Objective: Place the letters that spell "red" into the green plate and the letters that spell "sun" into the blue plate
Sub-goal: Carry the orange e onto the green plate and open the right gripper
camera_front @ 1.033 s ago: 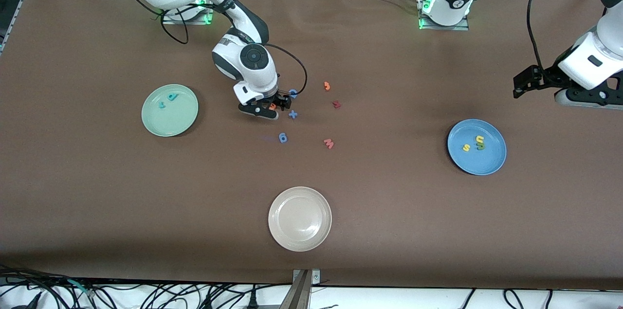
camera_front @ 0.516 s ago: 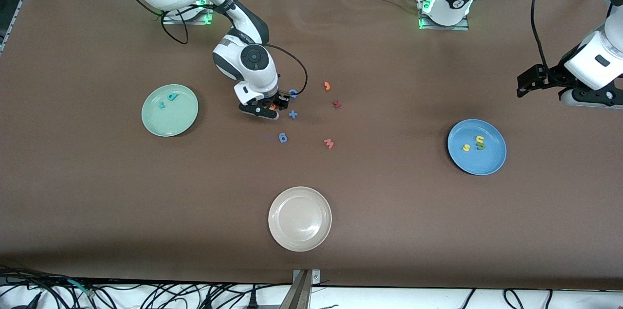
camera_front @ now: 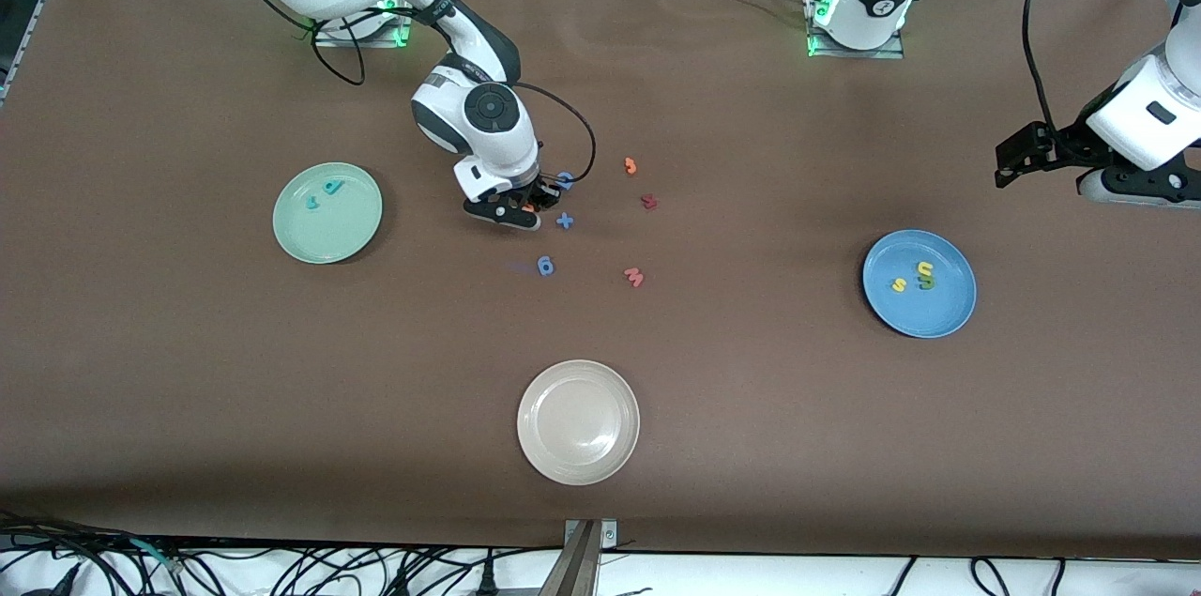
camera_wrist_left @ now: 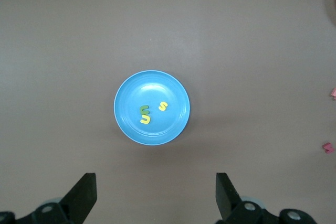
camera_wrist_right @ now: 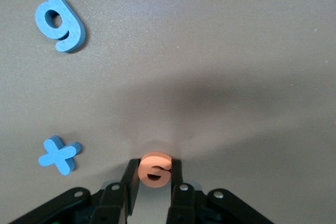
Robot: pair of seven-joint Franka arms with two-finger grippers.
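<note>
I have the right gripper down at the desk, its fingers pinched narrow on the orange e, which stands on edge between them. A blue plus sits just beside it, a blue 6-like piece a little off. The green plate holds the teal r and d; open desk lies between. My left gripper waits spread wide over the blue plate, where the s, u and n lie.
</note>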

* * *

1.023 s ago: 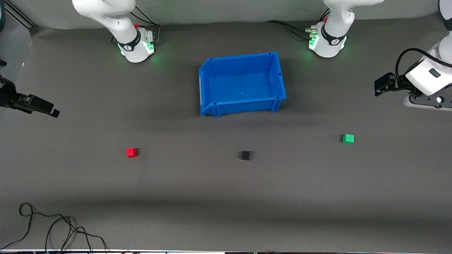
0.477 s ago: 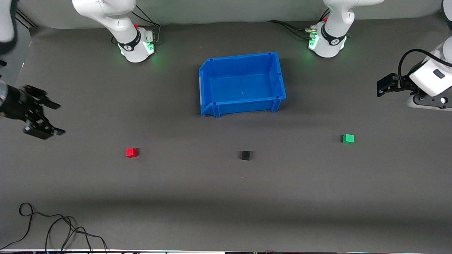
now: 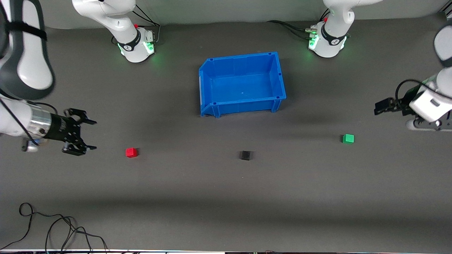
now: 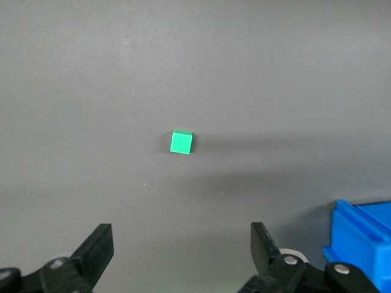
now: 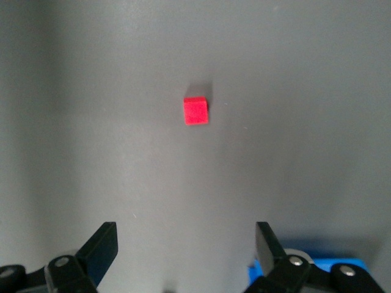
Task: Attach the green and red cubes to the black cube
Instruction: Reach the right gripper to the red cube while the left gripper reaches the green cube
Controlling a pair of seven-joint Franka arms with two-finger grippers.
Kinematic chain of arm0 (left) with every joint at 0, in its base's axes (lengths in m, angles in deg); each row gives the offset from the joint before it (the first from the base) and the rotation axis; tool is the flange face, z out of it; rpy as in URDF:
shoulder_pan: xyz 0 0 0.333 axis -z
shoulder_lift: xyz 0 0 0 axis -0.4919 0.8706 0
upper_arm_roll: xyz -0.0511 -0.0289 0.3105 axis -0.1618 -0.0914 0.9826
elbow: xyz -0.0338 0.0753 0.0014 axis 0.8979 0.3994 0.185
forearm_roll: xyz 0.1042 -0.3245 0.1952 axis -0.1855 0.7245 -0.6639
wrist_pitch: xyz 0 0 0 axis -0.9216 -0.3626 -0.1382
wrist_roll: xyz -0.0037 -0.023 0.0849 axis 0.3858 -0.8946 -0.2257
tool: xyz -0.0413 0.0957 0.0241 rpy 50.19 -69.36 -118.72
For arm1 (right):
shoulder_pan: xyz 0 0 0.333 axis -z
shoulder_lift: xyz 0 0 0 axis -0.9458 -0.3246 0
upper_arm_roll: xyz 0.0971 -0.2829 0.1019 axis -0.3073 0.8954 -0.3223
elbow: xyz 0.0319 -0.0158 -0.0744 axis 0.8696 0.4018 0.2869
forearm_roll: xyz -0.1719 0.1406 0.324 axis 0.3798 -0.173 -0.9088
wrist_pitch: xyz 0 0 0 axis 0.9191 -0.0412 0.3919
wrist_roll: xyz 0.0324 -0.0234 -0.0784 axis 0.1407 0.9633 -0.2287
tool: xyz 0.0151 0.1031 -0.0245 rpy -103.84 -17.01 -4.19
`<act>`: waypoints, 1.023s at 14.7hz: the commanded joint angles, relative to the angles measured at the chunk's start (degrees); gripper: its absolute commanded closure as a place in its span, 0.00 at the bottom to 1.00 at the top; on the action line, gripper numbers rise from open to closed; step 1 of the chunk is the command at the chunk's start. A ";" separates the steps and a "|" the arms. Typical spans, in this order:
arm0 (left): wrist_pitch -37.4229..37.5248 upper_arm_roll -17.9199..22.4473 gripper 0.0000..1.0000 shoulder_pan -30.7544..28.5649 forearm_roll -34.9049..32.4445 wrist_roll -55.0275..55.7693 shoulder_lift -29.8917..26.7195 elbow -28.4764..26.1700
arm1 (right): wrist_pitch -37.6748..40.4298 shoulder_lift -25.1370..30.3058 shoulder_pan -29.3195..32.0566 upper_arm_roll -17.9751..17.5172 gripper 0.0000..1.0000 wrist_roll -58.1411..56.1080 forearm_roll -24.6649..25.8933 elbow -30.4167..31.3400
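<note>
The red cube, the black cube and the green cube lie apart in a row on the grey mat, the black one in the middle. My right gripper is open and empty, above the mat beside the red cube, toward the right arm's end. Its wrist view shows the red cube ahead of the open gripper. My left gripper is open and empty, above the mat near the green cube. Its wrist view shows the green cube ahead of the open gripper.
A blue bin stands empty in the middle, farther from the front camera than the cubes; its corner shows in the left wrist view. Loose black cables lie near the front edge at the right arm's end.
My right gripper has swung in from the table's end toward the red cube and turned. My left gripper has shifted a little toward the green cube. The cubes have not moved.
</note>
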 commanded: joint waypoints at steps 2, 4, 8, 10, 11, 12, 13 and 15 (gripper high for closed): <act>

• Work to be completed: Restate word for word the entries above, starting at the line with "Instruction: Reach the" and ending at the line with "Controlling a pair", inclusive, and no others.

• Answer to the problem:
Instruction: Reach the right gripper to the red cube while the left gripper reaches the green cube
Controlling a pair of seven-joint Franka arms with two-finger grippers.

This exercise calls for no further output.